(Data extracts begins)
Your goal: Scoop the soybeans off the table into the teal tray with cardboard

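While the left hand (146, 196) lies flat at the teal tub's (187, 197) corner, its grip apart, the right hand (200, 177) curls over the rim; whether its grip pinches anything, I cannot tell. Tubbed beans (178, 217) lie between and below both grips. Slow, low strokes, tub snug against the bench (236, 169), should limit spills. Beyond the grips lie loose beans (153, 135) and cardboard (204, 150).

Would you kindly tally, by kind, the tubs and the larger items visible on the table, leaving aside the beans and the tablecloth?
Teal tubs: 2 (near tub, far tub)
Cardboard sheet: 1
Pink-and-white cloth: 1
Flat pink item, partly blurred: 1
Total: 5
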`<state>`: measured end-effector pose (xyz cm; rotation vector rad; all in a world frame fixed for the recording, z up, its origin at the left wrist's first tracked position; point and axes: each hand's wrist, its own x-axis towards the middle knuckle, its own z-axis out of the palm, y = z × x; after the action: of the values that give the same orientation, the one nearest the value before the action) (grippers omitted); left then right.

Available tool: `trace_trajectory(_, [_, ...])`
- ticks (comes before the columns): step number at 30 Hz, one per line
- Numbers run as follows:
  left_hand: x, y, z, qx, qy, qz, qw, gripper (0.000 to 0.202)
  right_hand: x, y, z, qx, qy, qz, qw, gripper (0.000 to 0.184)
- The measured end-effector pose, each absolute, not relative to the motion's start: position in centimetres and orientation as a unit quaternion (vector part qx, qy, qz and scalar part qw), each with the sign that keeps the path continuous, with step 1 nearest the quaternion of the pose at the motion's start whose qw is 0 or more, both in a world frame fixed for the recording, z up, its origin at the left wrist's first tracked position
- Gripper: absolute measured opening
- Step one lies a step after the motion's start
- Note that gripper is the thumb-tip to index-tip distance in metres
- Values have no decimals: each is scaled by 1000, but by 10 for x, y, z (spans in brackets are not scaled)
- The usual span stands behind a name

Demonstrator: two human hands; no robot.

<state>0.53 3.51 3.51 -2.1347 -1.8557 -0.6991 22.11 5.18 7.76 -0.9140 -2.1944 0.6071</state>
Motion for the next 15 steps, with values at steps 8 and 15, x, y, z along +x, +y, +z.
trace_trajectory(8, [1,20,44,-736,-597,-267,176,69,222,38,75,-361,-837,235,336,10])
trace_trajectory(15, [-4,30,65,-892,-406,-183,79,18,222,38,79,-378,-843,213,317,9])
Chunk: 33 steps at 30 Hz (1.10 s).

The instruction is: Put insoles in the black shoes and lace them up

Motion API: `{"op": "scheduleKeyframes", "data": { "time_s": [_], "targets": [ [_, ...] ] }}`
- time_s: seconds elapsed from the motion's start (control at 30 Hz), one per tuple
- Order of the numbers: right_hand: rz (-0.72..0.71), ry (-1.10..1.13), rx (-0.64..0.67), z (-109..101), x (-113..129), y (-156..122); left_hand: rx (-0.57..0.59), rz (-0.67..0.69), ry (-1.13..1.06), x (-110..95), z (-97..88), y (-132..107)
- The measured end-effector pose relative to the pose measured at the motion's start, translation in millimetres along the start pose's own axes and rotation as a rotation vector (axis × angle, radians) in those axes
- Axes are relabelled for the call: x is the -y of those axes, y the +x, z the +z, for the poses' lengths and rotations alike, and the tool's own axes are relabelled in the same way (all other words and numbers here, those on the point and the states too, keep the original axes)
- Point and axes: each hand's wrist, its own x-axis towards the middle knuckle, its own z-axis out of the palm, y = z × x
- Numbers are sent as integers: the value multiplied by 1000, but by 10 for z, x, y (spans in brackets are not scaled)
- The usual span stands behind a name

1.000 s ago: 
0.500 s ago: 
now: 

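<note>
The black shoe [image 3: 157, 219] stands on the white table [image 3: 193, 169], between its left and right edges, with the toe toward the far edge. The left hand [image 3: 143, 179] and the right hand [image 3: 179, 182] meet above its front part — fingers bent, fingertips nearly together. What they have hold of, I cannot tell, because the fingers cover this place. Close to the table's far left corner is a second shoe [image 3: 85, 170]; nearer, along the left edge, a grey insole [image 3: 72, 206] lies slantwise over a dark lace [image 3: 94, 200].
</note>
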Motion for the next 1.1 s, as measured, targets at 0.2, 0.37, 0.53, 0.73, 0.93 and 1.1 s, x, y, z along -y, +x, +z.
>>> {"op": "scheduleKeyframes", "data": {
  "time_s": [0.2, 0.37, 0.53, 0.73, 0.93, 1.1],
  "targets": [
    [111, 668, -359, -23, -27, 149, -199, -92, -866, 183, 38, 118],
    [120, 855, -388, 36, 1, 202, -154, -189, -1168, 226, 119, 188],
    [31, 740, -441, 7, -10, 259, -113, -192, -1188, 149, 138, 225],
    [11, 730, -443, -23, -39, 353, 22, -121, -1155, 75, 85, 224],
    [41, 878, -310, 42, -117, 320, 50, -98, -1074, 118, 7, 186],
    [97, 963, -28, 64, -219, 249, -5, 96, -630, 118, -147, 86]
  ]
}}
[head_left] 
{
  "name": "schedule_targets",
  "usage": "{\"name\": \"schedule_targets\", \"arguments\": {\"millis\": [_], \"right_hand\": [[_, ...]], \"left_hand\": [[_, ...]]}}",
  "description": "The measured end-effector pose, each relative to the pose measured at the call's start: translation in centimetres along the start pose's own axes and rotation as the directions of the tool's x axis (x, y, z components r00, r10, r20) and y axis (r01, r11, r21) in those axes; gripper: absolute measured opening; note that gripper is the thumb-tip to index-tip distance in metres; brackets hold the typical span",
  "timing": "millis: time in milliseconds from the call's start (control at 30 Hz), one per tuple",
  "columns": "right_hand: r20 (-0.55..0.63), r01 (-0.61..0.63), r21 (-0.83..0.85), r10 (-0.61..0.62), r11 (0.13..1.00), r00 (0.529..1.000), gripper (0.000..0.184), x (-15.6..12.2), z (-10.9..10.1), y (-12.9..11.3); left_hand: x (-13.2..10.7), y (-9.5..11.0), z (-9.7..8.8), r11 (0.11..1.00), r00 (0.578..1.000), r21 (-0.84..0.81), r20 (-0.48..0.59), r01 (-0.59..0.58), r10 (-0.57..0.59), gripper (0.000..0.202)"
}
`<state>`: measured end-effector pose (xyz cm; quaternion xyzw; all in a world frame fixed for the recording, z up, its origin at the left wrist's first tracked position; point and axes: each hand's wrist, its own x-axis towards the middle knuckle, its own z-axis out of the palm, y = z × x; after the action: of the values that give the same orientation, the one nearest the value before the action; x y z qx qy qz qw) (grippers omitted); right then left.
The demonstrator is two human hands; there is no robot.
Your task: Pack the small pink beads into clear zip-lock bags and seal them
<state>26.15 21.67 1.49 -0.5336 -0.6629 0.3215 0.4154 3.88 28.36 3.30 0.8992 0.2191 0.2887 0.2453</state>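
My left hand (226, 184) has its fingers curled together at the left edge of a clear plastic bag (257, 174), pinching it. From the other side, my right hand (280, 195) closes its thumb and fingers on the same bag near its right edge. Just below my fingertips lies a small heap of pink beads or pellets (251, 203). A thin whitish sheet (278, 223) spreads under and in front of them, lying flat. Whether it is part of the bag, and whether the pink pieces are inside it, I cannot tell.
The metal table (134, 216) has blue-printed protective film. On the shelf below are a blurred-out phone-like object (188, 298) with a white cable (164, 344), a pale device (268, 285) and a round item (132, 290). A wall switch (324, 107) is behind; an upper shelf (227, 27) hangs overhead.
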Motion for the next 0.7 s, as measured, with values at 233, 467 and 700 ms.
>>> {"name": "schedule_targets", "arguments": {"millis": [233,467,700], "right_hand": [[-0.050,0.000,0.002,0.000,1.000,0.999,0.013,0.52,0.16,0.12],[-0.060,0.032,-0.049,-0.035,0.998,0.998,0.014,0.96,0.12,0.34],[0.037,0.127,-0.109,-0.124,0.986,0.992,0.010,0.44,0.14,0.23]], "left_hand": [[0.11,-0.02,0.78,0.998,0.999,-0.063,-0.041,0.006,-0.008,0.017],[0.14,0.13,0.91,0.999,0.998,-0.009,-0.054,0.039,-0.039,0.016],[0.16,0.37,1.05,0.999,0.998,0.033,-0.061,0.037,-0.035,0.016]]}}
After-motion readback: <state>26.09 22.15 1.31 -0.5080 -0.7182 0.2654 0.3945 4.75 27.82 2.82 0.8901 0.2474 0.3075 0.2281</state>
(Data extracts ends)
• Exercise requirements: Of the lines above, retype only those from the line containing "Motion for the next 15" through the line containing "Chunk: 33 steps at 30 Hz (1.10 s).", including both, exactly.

• Written answer:
Motion for the next 15 steps, with values at steps 8 and 15, x, y, z along +x, +y, +z.
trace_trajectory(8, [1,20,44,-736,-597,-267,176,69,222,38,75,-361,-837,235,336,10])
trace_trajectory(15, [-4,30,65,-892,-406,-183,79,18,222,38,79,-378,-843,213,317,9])
Chunk: 33 steps at 30 Hz (1.10 s).

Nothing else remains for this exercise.